Only certain lines below are wanted: those starting at the line containing "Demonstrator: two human" and ending at the line containing "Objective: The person", both included, each retyped exactly.

++++ Dataset section ++++

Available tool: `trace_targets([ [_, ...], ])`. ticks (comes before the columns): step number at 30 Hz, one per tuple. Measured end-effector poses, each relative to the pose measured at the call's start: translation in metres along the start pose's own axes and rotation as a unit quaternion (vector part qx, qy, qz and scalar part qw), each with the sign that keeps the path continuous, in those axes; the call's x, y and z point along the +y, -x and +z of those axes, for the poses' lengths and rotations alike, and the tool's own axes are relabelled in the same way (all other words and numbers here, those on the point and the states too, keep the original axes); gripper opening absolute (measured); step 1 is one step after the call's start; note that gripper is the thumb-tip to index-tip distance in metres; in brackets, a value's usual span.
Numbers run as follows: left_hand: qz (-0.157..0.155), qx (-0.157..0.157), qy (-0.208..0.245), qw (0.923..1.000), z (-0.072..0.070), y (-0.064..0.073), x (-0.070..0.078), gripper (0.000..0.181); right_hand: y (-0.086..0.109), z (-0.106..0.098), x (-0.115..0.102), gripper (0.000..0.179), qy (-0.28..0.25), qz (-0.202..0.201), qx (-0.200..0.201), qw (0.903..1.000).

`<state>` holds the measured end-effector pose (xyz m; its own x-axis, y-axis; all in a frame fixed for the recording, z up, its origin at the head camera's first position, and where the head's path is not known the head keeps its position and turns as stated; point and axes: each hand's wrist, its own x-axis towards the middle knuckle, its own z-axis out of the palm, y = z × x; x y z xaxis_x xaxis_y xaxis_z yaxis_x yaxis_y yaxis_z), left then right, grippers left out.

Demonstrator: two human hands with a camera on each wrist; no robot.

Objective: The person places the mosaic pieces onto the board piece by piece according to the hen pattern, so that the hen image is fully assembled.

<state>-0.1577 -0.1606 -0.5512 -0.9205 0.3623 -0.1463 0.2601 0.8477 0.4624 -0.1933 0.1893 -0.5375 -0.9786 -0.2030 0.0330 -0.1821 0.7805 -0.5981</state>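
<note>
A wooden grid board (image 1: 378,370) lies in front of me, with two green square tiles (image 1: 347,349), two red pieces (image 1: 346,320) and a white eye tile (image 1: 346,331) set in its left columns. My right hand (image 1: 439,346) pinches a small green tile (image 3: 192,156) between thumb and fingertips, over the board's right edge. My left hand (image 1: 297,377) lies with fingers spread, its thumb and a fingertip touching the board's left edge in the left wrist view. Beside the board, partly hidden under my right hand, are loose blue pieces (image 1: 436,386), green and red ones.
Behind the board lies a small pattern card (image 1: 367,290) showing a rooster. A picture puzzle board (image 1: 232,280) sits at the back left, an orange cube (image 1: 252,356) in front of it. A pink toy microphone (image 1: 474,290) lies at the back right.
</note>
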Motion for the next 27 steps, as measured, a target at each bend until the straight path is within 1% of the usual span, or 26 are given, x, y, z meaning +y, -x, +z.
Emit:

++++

> Exercise result:
Demonstrator: two human hands with a camera on each wrist; no robot.

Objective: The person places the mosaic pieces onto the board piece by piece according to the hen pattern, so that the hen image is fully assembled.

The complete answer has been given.